If the name has no suffix, it may or may not have a feminine version. Sometimes it has the ending changed (such as the addition of -a). In the Czech Republic and Slovakia, suffixless names, such as those of German origin, are feminized by adding -ová (for example, Schusterová).

==Arabic-speaking countries==

The given name is always followed by the father's first name, then the father's family surname.
Some surnames have a prefix of ibn- (ould- in Mauritania) meaning "son of".
The surnames follow similar rules defining a relation to a clan, family, place etc.
Some Arab countries have differences due to historic rule by the Ottoman Empire or due to being a different minority.

A large number of Arabic last names start with "Al-" which means "The"

Arab States of the Persian Gulf:
Names mainly consist of the person's name followed by the father's first name connected by the word "ibn" or "bin" (meaning "son of"). The last name either refers to the name of the tribe the person belongs to, or to the region, city, or town he/she originates from. In exceptional cases, members of the royal families or ancient tribes mainly, the title (usually H.M./H.E., Prince, or Sheikh) is included in the beginning as a prefix, and the first name can be followed by four names, his father, his grandfather, and great – grandfather, as a representation of the purity of blood and to show the pride one has for his ancestry.

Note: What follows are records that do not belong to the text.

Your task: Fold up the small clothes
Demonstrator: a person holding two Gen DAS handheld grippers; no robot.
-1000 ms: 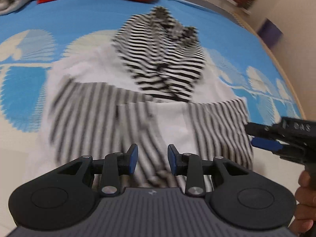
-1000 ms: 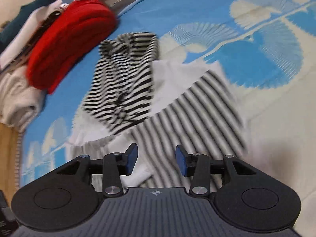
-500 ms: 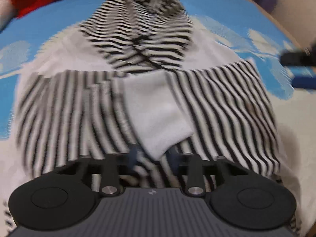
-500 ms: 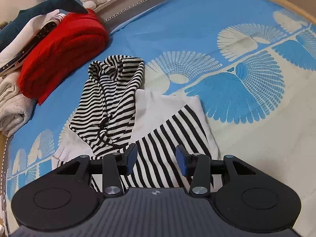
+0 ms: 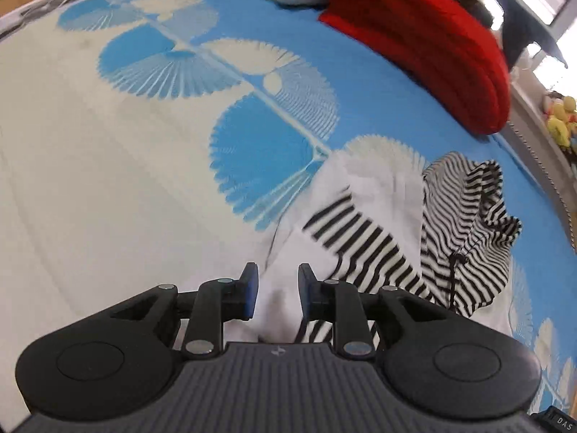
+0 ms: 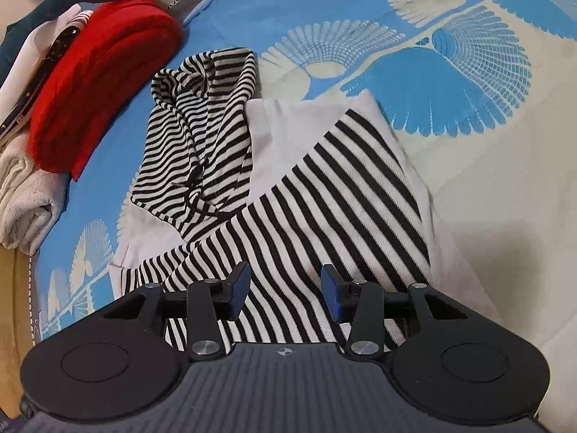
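Right wrist view is filled by a blue bedspread printed with cream fan shapes. Ahead of the right gripper, whose jaws are held apart, the striped hoodie is spread flat. A folded red knit is stacked beyond-left. White hoodie fabric is straddled by the parted left gripper.

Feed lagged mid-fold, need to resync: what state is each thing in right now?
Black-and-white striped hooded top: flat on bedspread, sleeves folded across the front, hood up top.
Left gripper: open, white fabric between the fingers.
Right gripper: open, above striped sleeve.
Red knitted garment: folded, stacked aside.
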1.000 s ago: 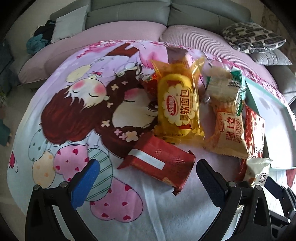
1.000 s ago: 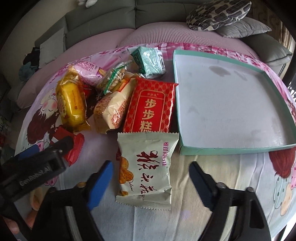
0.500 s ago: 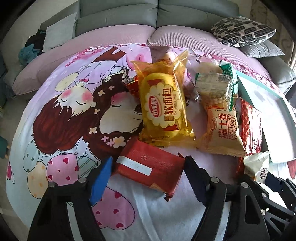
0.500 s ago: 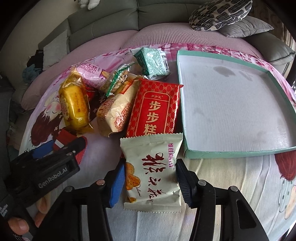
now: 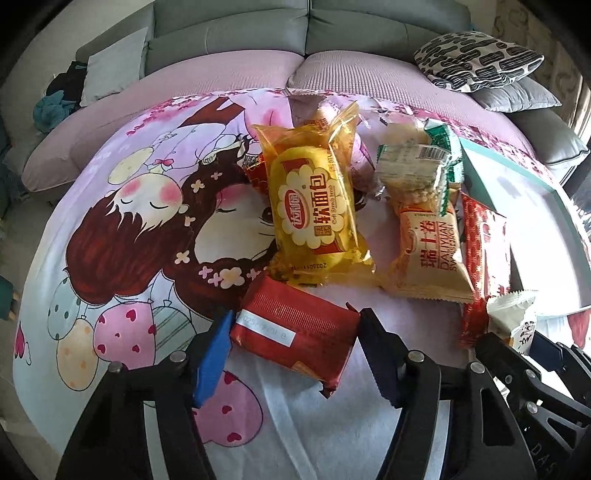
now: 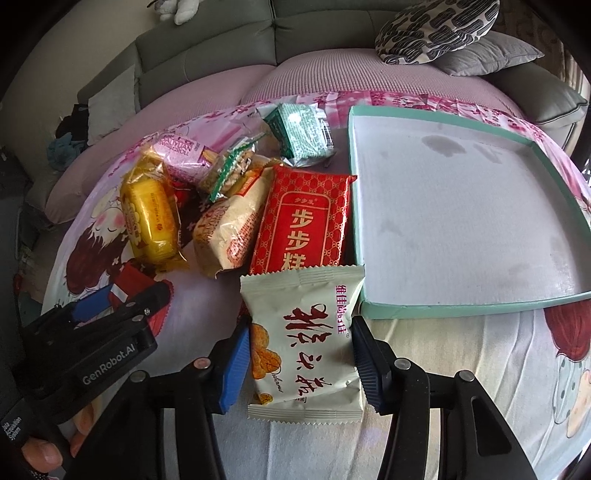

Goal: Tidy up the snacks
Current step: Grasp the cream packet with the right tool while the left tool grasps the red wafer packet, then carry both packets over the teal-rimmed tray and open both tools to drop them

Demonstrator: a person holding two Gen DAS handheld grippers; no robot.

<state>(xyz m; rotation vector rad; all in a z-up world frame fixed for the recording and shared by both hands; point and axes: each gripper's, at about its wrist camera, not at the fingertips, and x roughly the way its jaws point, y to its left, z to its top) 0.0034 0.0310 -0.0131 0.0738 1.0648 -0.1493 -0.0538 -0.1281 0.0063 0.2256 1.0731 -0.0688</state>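
Observation:
My left gripper is shut on a red snack packet lying on the cartoon blanket. My right gripper is shut on a cream snack packet next to the near left corner of the teal tray. A yellow bread pack, a beige roll pack and a big red packet lie in a pile behind. A green packet sits at the far end of the pile. The left gripper also shows in the right wrist view.
The tray holds nothing and lies to the right of the pile. A grey sofa with cushions curves behind the blanket. A pink packet and a clear green-edged pack lie among the pile.
Both grippers moved forward over their packets and closed on them: the left on the red packet, the right on the cream packet.

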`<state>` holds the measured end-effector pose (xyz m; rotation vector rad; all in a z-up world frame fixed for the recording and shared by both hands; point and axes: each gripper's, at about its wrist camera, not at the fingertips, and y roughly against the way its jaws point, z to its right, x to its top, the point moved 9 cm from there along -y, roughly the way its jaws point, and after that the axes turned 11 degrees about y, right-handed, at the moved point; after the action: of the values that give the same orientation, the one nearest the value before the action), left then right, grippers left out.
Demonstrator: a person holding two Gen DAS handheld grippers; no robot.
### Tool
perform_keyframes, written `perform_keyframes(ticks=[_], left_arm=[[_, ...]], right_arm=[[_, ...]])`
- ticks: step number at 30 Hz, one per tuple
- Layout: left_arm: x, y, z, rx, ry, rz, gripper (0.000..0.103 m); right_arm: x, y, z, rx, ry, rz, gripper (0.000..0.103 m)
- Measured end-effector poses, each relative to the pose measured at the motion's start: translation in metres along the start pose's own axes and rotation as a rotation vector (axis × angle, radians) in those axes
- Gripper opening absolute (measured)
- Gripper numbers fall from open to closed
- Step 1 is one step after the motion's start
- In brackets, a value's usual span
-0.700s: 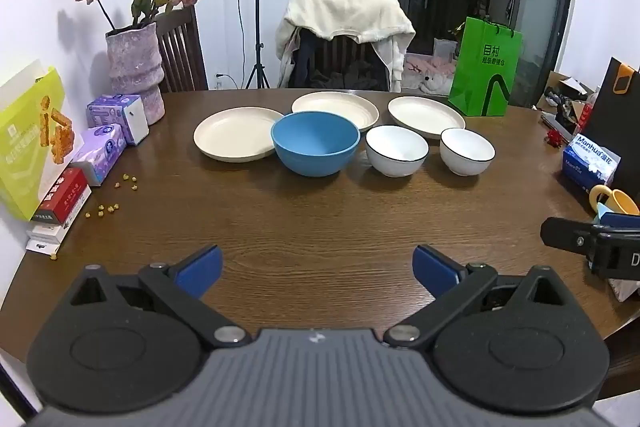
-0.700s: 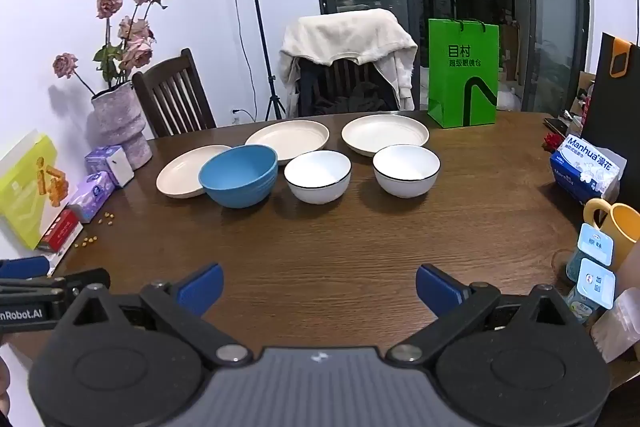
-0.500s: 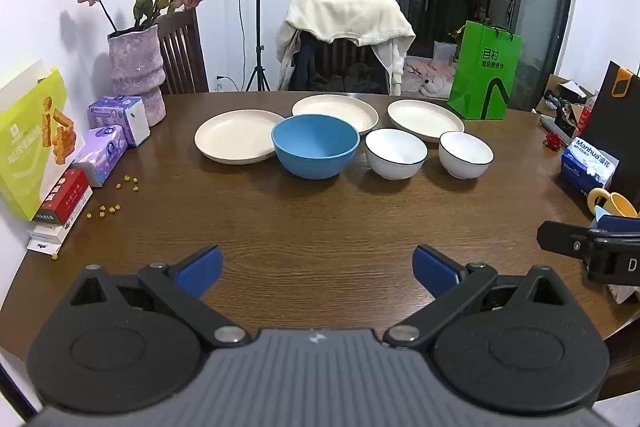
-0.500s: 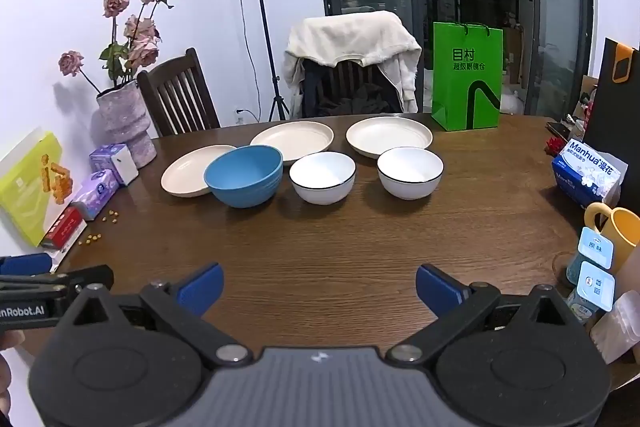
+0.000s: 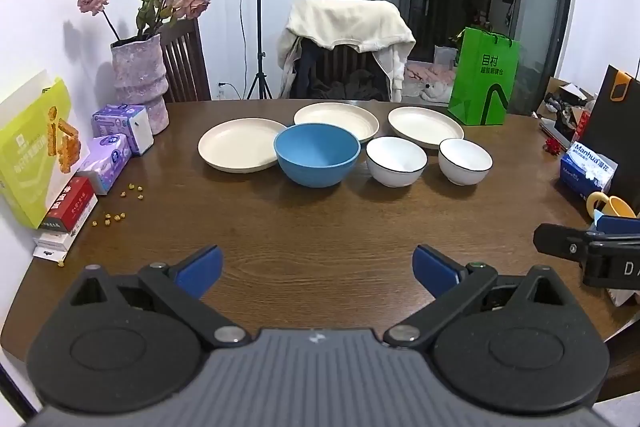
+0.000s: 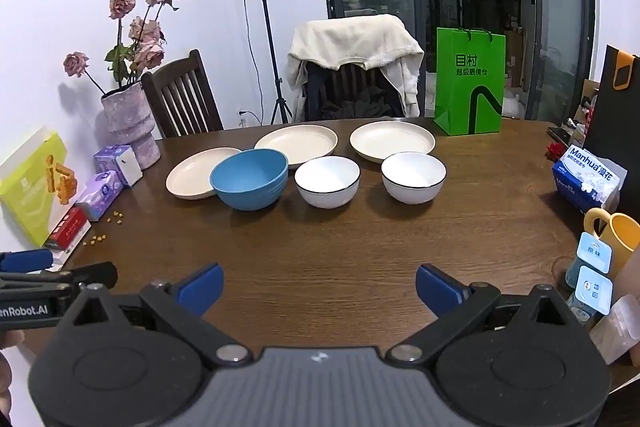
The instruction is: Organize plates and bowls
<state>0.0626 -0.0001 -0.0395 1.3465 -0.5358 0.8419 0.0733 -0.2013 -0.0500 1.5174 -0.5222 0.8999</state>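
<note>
Three cream plates lie across the far half of the brown table: a left plate (image 5: 240, 150), a middle plate (image 5: 338, 118) and a right plate (image 5: 425, 127). In front of them stand a blue bowl (image 5: 316, 153) and two white bowls with dark rims (image 5: 396, 161) (image 5: 465, 161). The right wrist view shows the same blue bowl (image 6: 250, 178) and white bowls (image 6: 327, 180) (image 6: 413, 176). My left gripper (image 5: 318, 269) is open over the near table, well short of the dishes, with nothing between its blue pads. My right gripper (image 6: 318, 287) is open too and holds nothing.
Along the left edge stand a pink vase (image 5: 138, 83) with roses, tissue packs (image 5: 108, 161), a yellow box (image 5: 36, 155) and scattered kernels. A green bag (image 5: 486, 85), a tissue box (image 5: 586, 169) and a yellow mug (image 6: 618, 233) crowd the right side. Chairs stand behind the table.
Both views have tilted up a little, so the dishes sit lower in the frames. No dish has moved and both grippers stay open.
</note>
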Motion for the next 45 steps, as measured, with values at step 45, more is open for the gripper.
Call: perform_keyframes(ticks=[45], left_arm=[[0.011, 0.008, -0.003, -0.001, -0.007, 0.007, 0.103]], right_arm=[[0.01, 0.007, 0.002, -0.001, 0.014, -0.012, 0.103]])
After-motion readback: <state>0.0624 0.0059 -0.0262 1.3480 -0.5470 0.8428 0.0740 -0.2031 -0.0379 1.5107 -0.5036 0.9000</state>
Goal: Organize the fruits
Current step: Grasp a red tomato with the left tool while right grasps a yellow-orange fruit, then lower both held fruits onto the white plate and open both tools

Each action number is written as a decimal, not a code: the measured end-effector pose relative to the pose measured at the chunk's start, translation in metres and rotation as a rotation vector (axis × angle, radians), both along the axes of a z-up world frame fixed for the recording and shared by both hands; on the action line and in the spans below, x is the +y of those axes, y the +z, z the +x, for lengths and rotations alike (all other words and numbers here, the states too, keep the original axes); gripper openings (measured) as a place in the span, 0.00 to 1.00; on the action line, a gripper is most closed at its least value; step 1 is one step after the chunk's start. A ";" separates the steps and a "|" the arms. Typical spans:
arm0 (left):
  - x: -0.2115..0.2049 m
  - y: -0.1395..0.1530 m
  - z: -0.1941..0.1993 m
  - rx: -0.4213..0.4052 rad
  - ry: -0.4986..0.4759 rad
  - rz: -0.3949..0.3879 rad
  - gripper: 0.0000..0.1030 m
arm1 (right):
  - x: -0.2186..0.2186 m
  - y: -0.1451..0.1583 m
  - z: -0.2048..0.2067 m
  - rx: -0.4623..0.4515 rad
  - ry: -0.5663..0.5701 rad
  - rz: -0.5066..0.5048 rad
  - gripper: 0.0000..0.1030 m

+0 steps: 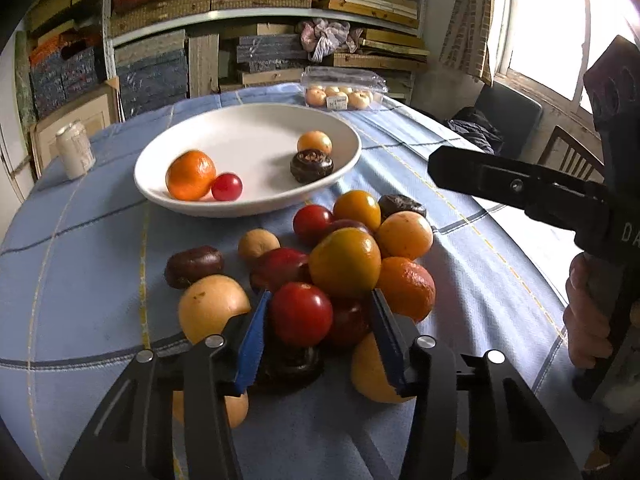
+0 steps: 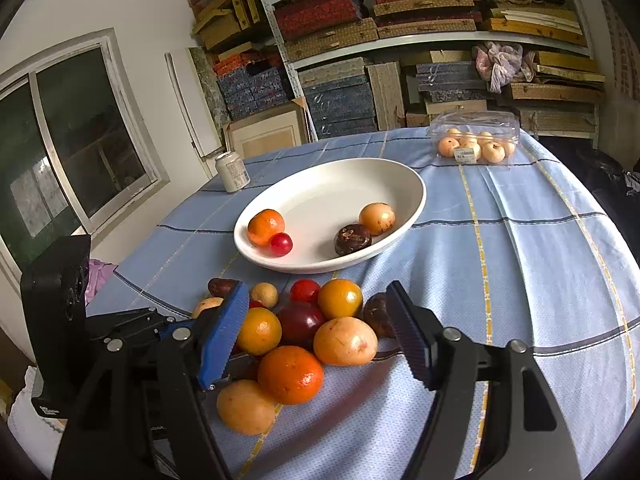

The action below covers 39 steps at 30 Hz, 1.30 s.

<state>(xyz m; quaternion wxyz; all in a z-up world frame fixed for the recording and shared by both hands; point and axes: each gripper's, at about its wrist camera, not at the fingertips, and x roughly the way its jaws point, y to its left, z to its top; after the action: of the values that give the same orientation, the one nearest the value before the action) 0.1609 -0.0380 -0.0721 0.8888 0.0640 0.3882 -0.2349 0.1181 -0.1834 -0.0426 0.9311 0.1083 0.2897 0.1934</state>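
A lived-in storeroom that doubles as a dining corner

Metal shelves (image 2: 400, 36) crammed with stacked flat boxes (image 2: 332, 100) line the wall behind a desk (image 2: 520, 248) under a checked blue cloth; a wooden chair (image 1: 568, 152) and sliding window (image 2: 80, 148) suggest a home.

Your way from the heap of fruit (image 2: 304, 340) to the white bowl (image 2: 404, 172) is short and unblocked. Bare tablecloth (image 2: 520, 280) lies open on the right. The can (image 2: 232, 171) stands left of the bowl, the clear fruit box (image 2: 476, 138) behind it, both well apart.
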 end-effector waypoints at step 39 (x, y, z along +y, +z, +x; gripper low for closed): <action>0.070 0.036 -0.001 -0.020 0.218 -0.171 0.29 | 0.083 -0.035 0.013 0.029 0.172 -0.249 0.38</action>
<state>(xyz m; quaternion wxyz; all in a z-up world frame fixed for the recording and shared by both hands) 0.1601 0.0316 -0.0360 0.9151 -0.0522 0.3624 -0.1687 0.1314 -0.0999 -0.0773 0.9130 -0.0307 0.3332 0.2333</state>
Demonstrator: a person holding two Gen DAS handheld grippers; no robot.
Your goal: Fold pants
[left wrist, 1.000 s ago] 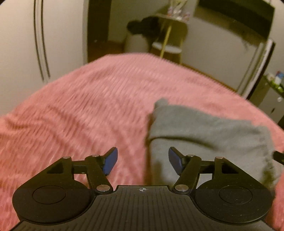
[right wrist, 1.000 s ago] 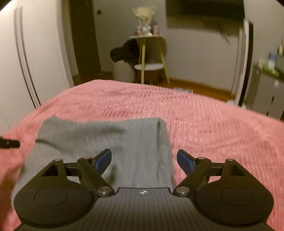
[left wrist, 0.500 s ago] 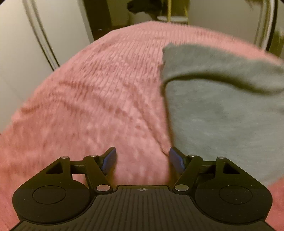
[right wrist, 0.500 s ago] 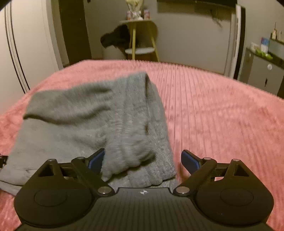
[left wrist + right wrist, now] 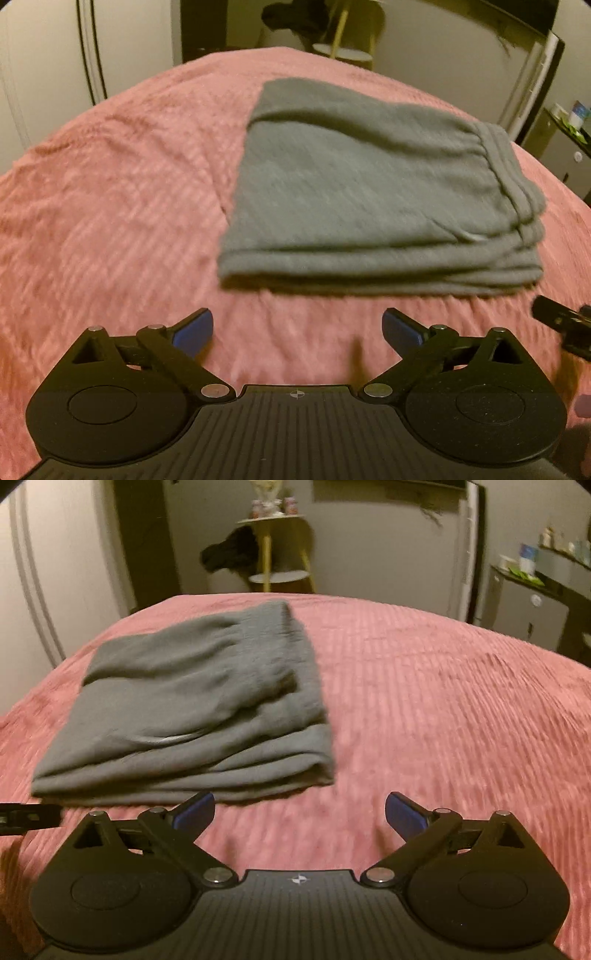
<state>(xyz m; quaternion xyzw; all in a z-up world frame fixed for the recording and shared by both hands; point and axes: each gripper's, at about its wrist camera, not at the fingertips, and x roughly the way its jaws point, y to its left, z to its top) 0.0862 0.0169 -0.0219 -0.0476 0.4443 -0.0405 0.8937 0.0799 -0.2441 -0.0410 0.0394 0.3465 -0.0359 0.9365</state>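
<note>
The grey pants [image 5: 369, 192] lie folded in a flat stack of layers on the pink ribbed bedspread [image 5: 110, 221]. They also show in the right wrist view [image 5: 192, 709], with the waistband at the far right side. My left gripper [image 5: 297, 330] is open and empty, a little short of the stack's near edge. My right gripper [image 5: 300, 812] is open and empty, just in front of the stack's near right corner. The right gripper's tip [image 5: 561, 325] shows at the right edge of the left wrist view, and the left gripper's tip [image 5: 29, 818] at the left edge of the right wrist view.
The bed's far edge meets a wooden stool [image 5: 280, 554] with dark clothing [image 5: 229, 554] draped on it. White wardrobe doors [image 5: 55, 572] stand at the left. A low cabinet [image 5: 532, 609] with small items stands at the right.
Both grippers have let go of the pants and drawn back toward me. The left jaws have opened wider. The pants now lie as a flat folded stack in front of both grippers.
</note>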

In Arabic-speaking Levantine countries (Jordan, Lebanon, Palestine, Syria) it's common to have family names associated with a certain profession or craft, such as "Al-Haddad"/"Haddad" which means "Blacksmith" or "Al-Najjar"/"Najjar" which means "Carpenter".

==Indian Subcontinent==

===India===

In India, surnames are placed as last names or before first names, which often denote: village of origin, caste, clan, office of authority their ancestors held, or trades of their ancestors. The use of surnames is a relatively new convention, introduced during British colonisation. Typically, parts of northern India follow English-speaking Western naming conventions by having a given name followed by a surname. This is not necessarily the case in southern India, where people may adopt a surname out of necessity when migrating or travelling abroad.

The largest variety of surnames is found in the states of Maharashtra and Goa, which numbers more than the rest of India together. Here surnames are placed last, the order being: the given name, followed by the father's name, followed by the family name. The majority of surnames are derived from the place where the family lived, with the 'kar' (Marathi and Konkani) suffix, for example, Mumbaikar, Punekar, Aurangabadkar, Tendulkar, Parrikar, Mangeshkar, Mahendrakar. Another common variety found in Maharashtra and Goa are the ones ending in 'e'. These are usually more archaic than the 'Kar's and usually denote medieval clans or professions like Rane, Salunkhe, Gupte, Bhonsle, Ranadive, Rahane, Hazare, Apte, Satpute, Shinde, Sathe, Londhe, Salve, Kale, Gore, Godbole, etc.

In Andhra Pradesh and Telangana, surnames usually denote family names. It is easy to track family history and the caste they belonged to using a surname.

In Odisha and West Bengal, surnames denote the caste they belong. There are also several local surnames like Das, Patnaik, Mohanty, Jena etc.

In Kerala, surnames denote the caste they belong. There are also several local surnames like Nair, Menon, Panikkar etc.

It is a common in Kerala, Tamil Nadu, and some other parts of South India that the spouse adopts her husband's first name instead of his family or surname name after marriage. The son or daughter also adopts the father's name as his or her last name

In Rajasthan, the community name and sometimes the gotra or clan name are used as surnames. Usage of community name as surname include: Charan, Jat, Meena, Rajput, etc. Sometimes, the faith name (for example: Jain) can also be used as a surname.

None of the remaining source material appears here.